Attorneys for both sides in a lawsuit brought by a Montana Jewish woman against a neo-Nazi website publisher have asked a judge to decide whether the publisher had a First Amendment right to unleash an online "troll storm" of anti-Semitic messages and threats against the woman's family.
U.S. Magistrate Judge Jeremiah Lynch heard arguments in Missoula on whether to dismiss a lawsuit by Tanya Gersh, a real-estate agent from the mountain resort community of Whitefish, against The Daily Stormer publisher Andrew Anglin.
Lynch did not indicate how soon he would rule, said Marc Randazza, one of Anglin's attorneys.
"It was clear that he's been thinking very deeply about the constitutional issues," Randazza said in a text message Tuesday.
Lynch previously ruled against Anglin's argument to dismiss Gersh's claims of emotional distress, intimidation and invasion of privacy on the grounds that Anglin is "not a citizen of any state" and has been living abroad for years.
But the judge wanted to hear from attorneys on both sides before he rules on another key argument in Anglin's motion to dismiss: that the neo-Nazi publisher was engaged in political speech protected under the First Amendment.
Gersh sued Anglin last year after he published a post in 2016 calling for an "old-fashioned troll storm" and providing the personal information of Gersh and others whom Anglin accused of "extorting" the mother of white nationalist Richard Spencer.
Gersh said she had agreed to help Spencer's mother, Sherry, sell property she owned in Whitefish.
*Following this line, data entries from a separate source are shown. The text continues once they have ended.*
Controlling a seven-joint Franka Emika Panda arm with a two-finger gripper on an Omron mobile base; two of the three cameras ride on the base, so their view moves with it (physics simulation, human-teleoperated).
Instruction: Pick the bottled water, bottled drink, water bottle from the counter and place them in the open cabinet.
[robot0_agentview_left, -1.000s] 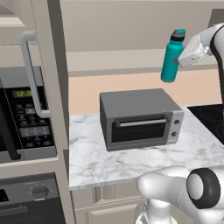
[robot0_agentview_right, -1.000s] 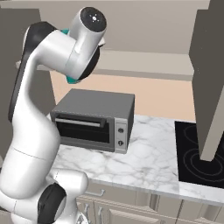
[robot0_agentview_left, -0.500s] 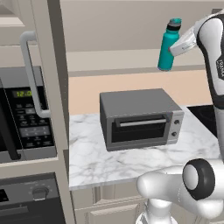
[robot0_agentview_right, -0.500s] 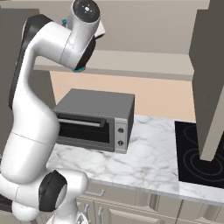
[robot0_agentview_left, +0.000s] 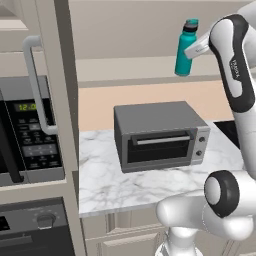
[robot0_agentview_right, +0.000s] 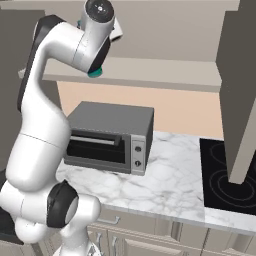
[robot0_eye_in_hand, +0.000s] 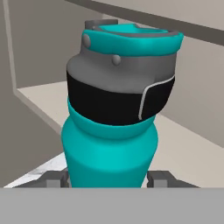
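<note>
My gripper (robot0_agentview_left: 196, 49) is shut on the water bottle (robot0_agentview_left: 185, 48), a teal flask with a dark lid. I hold it upright, high above the toaster oven, level with the shelf of the open cabinet (robot0_agentview_left: 125, 68). In the right base view my arm hides most of the water bottle (robot0_agentview_right: 95, 73); its teal base shows just in front of the open cabinet (robot0_agentview_right: 165, 75). In the hand view the water bottle (robot0_eye_in_hand: 111, 127) stands between my fingertips (robot0_eye_in_hand: 52, 179), with the open cabinet (robot0_eye_in_hand: 41, 94) behind it. The bottled water, the bottled drink and the counter are out of view.
A grey toaster oven (robot0_agentview_left: 157, 135) stands on a marble top (robot0_agentview_left: 110, 185) under the shelf. A microwave (robot0_agentview_left: 30, 135) in a tall unit is at the left. A black cooktop (robot0_agentview_right: 225, 180) and a hanging cabinet side panel (robot0_agentview_right: 242, 90) are at the right.
My arm has lifted the water bottle higher and carried it a little left, closer to the cabinet shelf. The grip has stayed the same.
</note>
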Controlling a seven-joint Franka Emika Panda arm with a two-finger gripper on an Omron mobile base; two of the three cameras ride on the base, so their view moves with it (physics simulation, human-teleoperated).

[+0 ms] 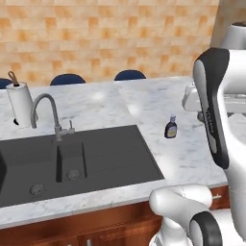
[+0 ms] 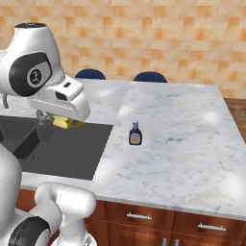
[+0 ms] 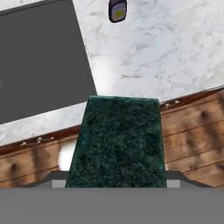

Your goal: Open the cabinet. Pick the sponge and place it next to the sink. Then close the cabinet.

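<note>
My gripper (image 2: 61,120) is shut on the sponge (image 2: 67,123), a small yellow block with a dark green top (image 3: 118,140). It hangs in the air above the right part of the sink (image 2: 67,146), near the marble counter's front edge. The sink (image 1: 105,153) is a dark grey panel with a recessed basin and a round drain. In the hand view the sponge's green face lies between the fingers, with the sink panel (image 3: 39,57) at upper left. The cabinet is out of view.
A small brown bottle (image 1: 170,128) (image 2: 135,133) (image 3: 117,10) stands on the marble counter (image 2: 182,139) right of the sink. A curved faucet (image 1: 48,113) and a paper towel roll (image 1: 21,103) stand behind the basin. Wooden drawers (image 2: 144,216) run below the counter edge.
</note>
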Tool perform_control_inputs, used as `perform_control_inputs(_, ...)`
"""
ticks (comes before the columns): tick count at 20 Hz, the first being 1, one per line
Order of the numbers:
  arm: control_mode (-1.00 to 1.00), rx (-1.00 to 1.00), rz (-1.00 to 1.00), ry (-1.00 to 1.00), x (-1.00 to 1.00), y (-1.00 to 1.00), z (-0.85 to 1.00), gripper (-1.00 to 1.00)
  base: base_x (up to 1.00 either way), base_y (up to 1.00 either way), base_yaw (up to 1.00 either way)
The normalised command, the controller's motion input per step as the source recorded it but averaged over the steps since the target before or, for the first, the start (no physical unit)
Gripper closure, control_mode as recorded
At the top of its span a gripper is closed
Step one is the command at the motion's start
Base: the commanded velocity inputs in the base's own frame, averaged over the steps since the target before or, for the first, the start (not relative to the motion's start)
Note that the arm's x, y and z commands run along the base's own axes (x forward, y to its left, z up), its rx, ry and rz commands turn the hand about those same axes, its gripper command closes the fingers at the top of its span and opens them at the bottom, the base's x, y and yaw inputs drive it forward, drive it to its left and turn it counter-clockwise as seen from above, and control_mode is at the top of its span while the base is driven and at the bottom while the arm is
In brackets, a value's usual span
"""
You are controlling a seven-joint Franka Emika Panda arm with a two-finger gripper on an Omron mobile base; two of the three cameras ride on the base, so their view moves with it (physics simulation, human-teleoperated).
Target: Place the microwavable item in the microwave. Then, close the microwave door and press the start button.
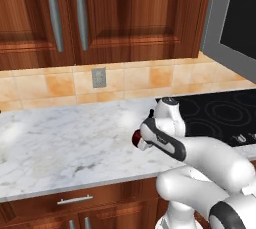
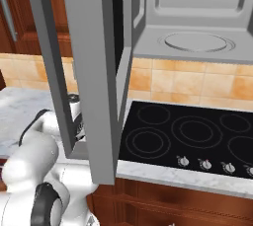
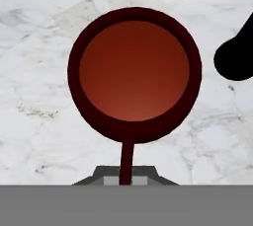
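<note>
Left base view: the small dark red rounded mug [image 1: 135, 137] is sitting on the white marble counter [image 1: 70, 143], just beside the black glass cooktop [image 1: 225, 115]; the arm's gripper [image 1: 142, 140] is coming down on it. Nothing of the task's 3 steps is done yet.

Right base view: the grey-framed microwave door [image 2: 94, 72] is standing open over the cooktop; the grey microwave [image 2: 197, 18] is holding nothing on its round turntable [image 2: 196, 42].

Hand view: the mug is showing an empty red inside; the jaws are closing tight on its side handle [image 3: 126, 161]. The black bottle [image 3: 236, 55] is standing just beside the mug.
</note>
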Motion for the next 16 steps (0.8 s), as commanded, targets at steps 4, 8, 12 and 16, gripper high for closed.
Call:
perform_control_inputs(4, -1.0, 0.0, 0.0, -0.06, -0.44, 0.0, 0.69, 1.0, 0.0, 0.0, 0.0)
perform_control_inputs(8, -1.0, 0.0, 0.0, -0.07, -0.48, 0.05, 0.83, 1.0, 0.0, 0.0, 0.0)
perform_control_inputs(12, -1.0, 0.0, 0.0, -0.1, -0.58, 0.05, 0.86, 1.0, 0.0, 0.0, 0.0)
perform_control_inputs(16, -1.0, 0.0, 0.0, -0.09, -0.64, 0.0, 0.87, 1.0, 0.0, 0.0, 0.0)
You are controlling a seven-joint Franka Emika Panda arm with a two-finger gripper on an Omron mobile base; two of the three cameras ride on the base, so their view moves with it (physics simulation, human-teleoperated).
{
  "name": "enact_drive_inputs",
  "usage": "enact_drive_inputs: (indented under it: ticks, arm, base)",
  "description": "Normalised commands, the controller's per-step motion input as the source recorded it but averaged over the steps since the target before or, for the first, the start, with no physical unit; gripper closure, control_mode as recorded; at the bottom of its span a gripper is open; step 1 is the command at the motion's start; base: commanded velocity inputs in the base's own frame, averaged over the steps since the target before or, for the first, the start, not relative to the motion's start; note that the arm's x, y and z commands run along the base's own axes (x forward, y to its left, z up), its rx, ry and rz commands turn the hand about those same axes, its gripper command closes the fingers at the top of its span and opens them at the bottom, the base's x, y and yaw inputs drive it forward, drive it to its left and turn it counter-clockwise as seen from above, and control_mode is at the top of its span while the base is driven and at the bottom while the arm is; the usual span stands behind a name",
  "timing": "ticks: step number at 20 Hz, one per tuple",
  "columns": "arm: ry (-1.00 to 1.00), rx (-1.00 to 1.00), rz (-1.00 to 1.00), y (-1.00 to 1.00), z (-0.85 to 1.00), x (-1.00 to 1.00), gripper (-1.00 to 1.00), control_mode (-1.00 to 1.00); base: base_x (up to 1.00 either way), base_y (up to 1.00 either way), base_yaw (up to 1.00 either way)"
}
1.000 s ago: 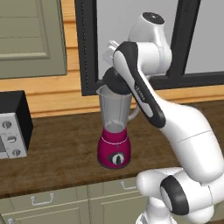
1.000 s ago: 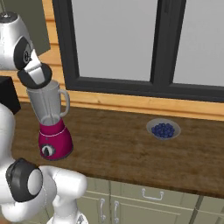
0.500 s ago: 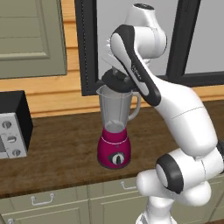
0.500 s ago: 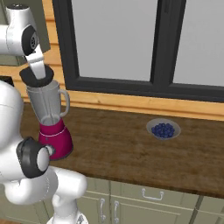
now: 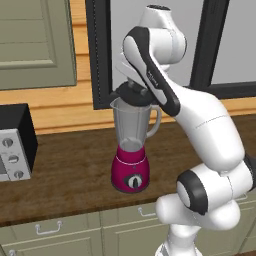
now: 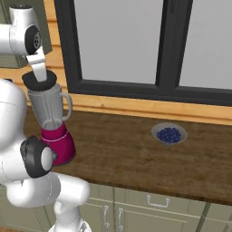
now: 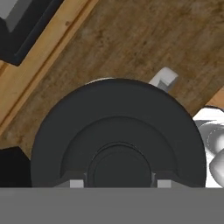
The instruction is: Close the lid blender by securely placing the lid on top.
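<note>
Bowl of blue berries [image 6: 169, 134] on wooden counter [image 6: 122, 154]; black-silver appliance [image 5: 15, 144], perhaps toaster oven.

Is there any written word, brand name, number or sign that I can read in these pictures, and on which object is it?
None can be read.
The blender shows a black dial with no marks.
The box appliance has plain knobs, no labels.
The lid is bare dark grey.

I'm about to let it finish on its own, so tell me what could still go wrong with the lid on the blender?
1. The lid sits at the jar's mouth, but whether it is fully seated cannot be told; released now, it might end up crooked.
2. The claw stands right at the lid's knob, so pulling away could drag the lid off.
3. Pressing off-centre might tip the tall blender.
</note>
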Motion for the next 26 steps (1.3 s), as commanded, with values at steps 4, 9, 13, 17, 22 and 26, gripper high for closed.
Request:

The mother accused Gersh of threatening and harassing her into agreeing to sell the property.
Gersh said in her lawsuit that Anglin had launched an anti-Semitic "campaign of terror" that bombarded her and her family with hateful messages from anonymous internet trolls who follow Anglin.
One of the messages was just a recording of gunshots. Another message was directed to Gersh's 12-year-old son, telling him to look inside an oven for a free video game console –a reference to the Nazi killings of Jews during the Holocaust.
In a court document laying out their arguments, Anglin's attorneys said Anglin had only invited his readers to protest Gersh's actions. The attorneys, Randazza and Jay Wolman, also said Anglin was not liable for his followers' actions and that the personal information he published was publicly available.
The messages Gersh received were "mean-spirited, nasty, brutish and uncalled for," but were also political hyperbole and not a true threat, the attorneys wrote.
"If we are to reject speech because it comes from an unorthodox group, we do violence to the very underpinnings of our notions of liberty," they wrote.
However, attorneys for Gersh, who is being represented by the Southern Poverty Law Center, said in response that the First Amendment's free-speech protections do not include a coordinated attack through private communications meant to cause substantial emotional harm.
Anglin was not speaking on any broad public issues, but directed his followers to terrorize Gersh personally through private means of communication, wrote attorneys David Dinielli and John Morrison.
"Severe emotional distress was not only the foreseeable consequence of his [Anglin's] troll storm but its very end, and he cannot wash his hands of it," the attorneys wrote.
In a statement released Tuesday, Dinielli said he was encouraged that the magistrate is "examining the claims of our client with such care," and that Gersh is eager for the chance to prove her claims to a jury.